1. Create a new pipeline or open an existing pipeline.
2. Expand the left side of your screen to view the file browser.
3. Scroll down and click on a file named `io_config.yaml`.
4. Enter the following keys and values under the key named `default` (you can
   have multiple profiles, add it under whichever is relevant to you)

For a **local Spark session**:

```yaml theme={"system"}
version: 0.1.1
default:
  SPARK_HOST: local
  SPARK_METHOD: session
  SPARK_SCHEMA: default
```

For a **remote Spark cluster**, set `SPARK_HOST` to the Spark master URL (for example, `spark://host:7077`, `local[*]`, or another valid `SparkSession.builder.master(...)` value).
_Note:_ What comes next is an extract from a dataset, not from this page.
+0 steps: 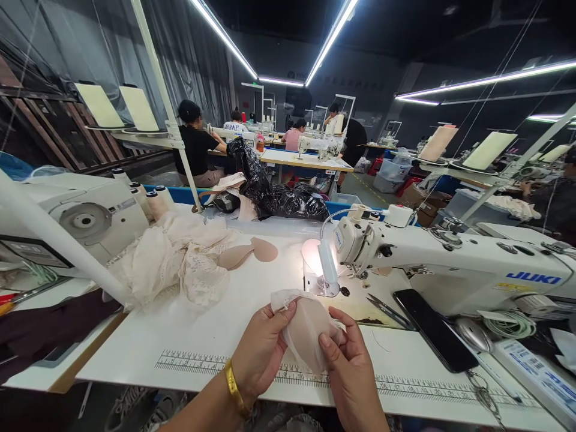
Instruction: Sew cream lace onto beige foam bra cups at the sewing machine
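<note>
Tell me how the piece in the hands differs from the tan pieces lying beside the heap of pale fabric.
The held piece has sheer, pale fabric over its tan part, while the tan pieces look bare. The held piece is between the left hand and right hand; the tan pieces lie on the white table. The held piece has loose, crumpled edges, the tan pieces smooth ones. Both show a similar tan colour.
</note>
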`<state>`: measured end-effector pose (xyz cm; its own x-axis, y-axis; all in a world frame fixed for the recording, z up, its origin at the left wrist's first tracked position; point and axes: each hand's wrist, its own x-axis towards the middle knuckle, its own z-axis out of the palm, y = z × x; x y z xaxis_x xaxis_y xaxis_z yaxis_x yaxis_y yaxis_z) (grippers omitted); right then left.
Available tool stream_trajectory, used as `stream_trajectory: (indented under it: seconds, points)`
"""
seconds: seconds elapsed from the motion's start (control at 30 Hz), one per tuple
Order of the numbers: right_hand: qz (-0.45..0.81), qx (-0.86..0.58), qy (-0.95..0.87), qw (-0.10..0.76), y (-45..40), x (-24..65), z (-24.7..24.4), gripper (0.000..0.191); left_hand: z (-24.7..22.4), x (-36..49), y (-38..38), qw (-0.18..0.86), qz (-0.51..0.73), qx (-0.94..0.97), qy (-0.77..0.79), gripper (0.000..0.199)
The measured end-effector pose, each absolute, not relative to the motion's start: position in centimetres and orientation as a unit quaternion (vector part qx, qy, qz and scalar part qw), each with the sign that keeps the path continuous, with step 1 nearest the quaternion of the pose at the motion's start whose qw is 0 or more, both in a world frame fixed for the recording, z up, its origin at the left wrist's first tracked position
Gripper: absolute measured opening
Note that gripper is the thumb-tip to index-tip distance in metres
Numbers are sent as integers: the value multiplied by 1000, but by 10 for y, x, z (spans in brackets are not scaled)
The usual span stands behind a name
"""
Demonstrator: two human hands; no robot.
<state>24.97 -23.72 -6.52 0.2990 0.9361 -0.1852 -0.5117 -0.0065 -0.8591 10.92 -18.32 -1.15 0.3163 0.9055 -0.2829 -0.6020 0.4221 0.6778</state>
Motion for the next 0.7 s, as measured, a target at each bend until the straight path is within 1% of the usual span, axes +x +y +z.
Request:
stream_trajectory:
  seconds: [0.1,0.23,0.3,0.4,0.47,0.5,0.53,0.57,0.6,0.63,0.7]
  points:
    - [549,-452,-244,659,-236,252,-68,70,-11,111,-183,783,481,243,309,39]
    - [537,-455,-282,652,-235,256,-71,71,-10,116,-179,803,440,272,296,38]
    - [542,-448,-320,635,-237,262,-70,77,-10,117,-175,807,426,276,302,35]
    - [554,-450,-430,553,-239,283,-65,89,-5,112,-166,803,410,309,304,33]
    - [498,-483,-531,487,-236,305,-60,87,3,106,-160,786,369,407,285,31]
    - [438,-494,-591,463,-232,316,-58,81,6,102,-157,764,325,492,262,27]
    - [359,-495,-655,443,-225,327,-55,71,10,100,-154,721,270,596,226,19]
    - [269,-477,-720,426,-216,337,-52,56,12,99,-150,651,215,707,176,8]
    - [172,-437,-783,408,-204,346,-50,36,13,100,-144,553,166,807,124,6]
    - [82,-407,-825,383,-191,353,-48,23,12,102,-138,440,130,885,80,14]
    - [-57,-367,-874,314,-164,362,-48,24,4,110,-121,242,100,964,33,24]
You can also set `SPARK_METHOD` (e.g. `session`) and `SPARK_SCHEMA` to control how the session is created and which default database/schema is used.

<br />

## Using Python block

1. Create a new pipeline or open an existing pipeline.
2. Add a data loader, transformer, or data exporter block (the code snippet
   below is for a data loader).
3. Select `Generic (no template)`.
4. Enter this code snippet (note: change the `config_profile` from `default` if
   you have a different profile):

```python theme={"system"}
from mage_ai.settings.repo import get_repo_path
from mage_ai.io.config import ConfigFileLoader
from mage_ai.io.spark import Spark
from os import path
from pandas import DataFrame

if 'data_loader' not in globals():
    from mage_ai.data_preparation.decorators import data_loader


@data_loader
def load_data_from_spark(**kwargs) -> DataFrame:
    query = 'SELECT 1'
    config_path = path.join(get_repo_path(), 'io_config.yaml')
    config_profile = 'default'

    loader = Spark.with_config(ConfigFileLoader(config_path, config_profile))
    return loader.load(query)
```

5. Run the block.

### Export a dataframe to Spark

```python theme={"system"}
from mage_ai.settings.repo import get_repo_path
from mage_ai.io.config import ConfigFileLoader
from mage_ai.io.spark import Spark
from os import path
from pandas import DataFrame

if 'data_exporter' not in globals():
    from mage_ai.data_preparation.decorators import data_exporter


@data_exporter
def export_data_to_spark(df: DataFrame, **kwargs) -> None:
    config_path = path.join(get_repo_path(), 'io_config.yaml')
    config_profile = 'default'
    table_name = 'your_table_name'
    database = 'default'

    loader = Spark.with_config(ConfigFileLoader(config_path, config_profile))
    loader.export(df, table_name=table_name, database=database, if_exists='replace')
```

## Notes

* Spark runs in-process; ensure PySpark and any required cluster dependencies are installed in your Mage environment.
* For local development, `SPARK_HOST: local` typically creates a session with `SparkSession.builder.master('local').getOrCreate()`.
* Use `SPARK_SCHEMA` to set the default database/schema for queries and exports.